Güncelleme Tarihi:
Balıkesir’in Bandırma ilçesinde, Damla Demirçelik’in biyolojik annesi Mine K. ile babası Levent B., şiddetli geçimsizlik nedeniyle 24 yıl önce boşandı. Müşterek çocukları 11 aylık Damla Demirçelik ise Bandırma Sosyal Hizmetler Kurumu’na verildi. 3 yaşına kadar yurtta kalan Damla Demirçelik, çocuk sahibi olamayan Feride ve Mehmet Demirçelik çiftine evlatlık verildi. Damla, 18 yaşına geldiğinde tartıştığı bir arkadaşının “Sen evlatlıksın” demesiyle şoke oldu, gerçek anne ve babasının adreslerine Çocuk Esirgeme Kurumu’na yaptığı başvuru sonucu ulaştı.
20 BİN TL tazminat
Anne ve babasından ilgi göremeyen Damla Demirçelik, kendisini öz kızı gibi yetiştiren Feride Demirçelik’in yanına döndü. Öz anne ve babasına İstanbul Asliye Hukuk Mahkemesi’nde 80 bin TL’lik tazminat davası açtı. İki yıl süren davada Damla Demirçelik’i haklı bulan mahkeme, biyolojik anne ve babanın 20 bin lira tazminat ödemesine hükmetti. Baba Levent B., mahkemenin kararına itiraz etti.

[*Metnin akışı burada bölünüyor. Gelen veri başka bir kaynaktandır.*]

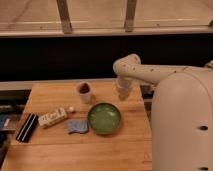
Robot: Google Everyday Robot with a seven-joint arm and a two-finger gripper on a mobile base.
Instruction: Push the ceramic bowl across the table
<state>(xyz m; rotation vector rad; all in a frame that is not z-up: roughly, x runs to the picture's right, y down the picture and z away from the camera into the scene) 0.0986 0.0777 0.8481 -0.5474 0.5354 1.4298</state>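
Note:
The green ceramic bowl [104,118] sits upright on the light wooden table [75,150], right of the table's middle. The white arm reaches in from the right and bends down. My gripper [122,92] hangs above the table's far right part, behind and a little right of the bowl, apart from it.
A small pale cup [84,92] with a dark inside stands behind and left of the bowl. A blue-grey cloth pad [77,126] lies by the bowl's left side. A white packet [52,118] and a black flat object [27,127] lie at the left. The robot's white body [182,125] fills the right.

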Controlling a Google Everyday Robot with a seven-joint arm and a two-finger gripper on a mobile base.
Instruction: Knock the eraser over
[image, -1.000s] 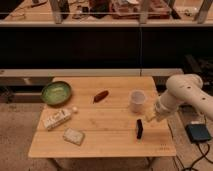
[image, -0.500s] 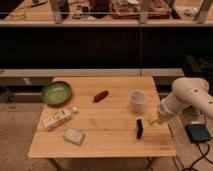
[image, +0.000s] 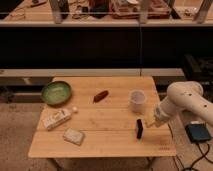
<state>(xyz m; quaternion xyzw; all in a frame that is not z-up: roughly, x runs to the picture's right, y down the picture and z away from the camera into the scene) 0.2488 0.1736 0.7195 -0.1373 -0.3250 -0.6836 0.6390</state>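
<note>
Now, from your left: the round green bowl (image: 56, 92) and, further right, the white cup (image: 137, 100) show no contents you can make out. Your small black rectangular eraser (image: 139, 128) stands upright near the table's front right, and the gripper (image: 149, 123), on the white arm bent in from the right, sits just beside it.

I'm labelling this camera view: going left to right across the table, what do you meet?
Bowl → carton → pad → red object → cup → eraser, standing → gripper, just right of the eraser.
</note>
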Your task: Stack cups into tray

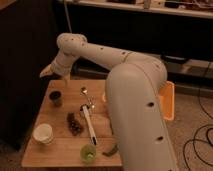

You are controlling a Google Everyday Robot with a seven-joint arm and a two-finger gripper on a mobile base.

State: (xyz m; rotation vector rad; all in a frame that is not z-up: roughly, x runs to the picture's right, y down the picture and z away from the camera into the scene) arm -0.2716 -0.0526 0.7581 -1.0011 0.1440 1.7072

Kızının her türlü ihtiyacını karşıladığını, kişilik haklarını ihlal etmediğini iddia etti.
YARGITAY: BABA HAKLI
Yargıtay 4. Hukuk Dairesi, davacı Damla Demirçelik’in değil, babanın haklı olduğunu belirterek yerel mahkemenin verdiği kararı bozdu. Damla Demirçelik, Yargıtay’ın bozma kararını bir kez daha gözden geçirmesini isteyerek karar düzeltme talebinde bulundu. Ancak Yargıtay, davacı kızın itirazını da reddetti. Dava dosyası, sil baştan yeniden görülmeye başladı.
‘2 yıl geç kaldı’
YARGITAY’ın kararında şöyle denildi: “Davalı baba, kızının evlatlık olduğunu 2006’da öğrenmiştir. Kızını yoksulluğuna ortak etmemek için bakıcıya veren baba, İstanbul’a gitmiş ve kızının daha iyi şartlarda yaşaması için SGK aracılığı ile evlatlık verilmesini sağlamıştır. Durumu düzeldikten sonra kızını aramış ama bulamamıştır. 2006’da kızının girişimiyle aralarında sıcak ilişkiler tesis edilmiştir. Davacının annesini bulduktan sonra kızı, babasıyla görüşmemiştir. Davacı, gerçeği 4 Eylül 2006’da öğrenmiş, bu davayı ise 3 Haziran 2008’de açmıştır. Zamanaşımı süreci dolmuş, kararın bozulması gerekmiştir.”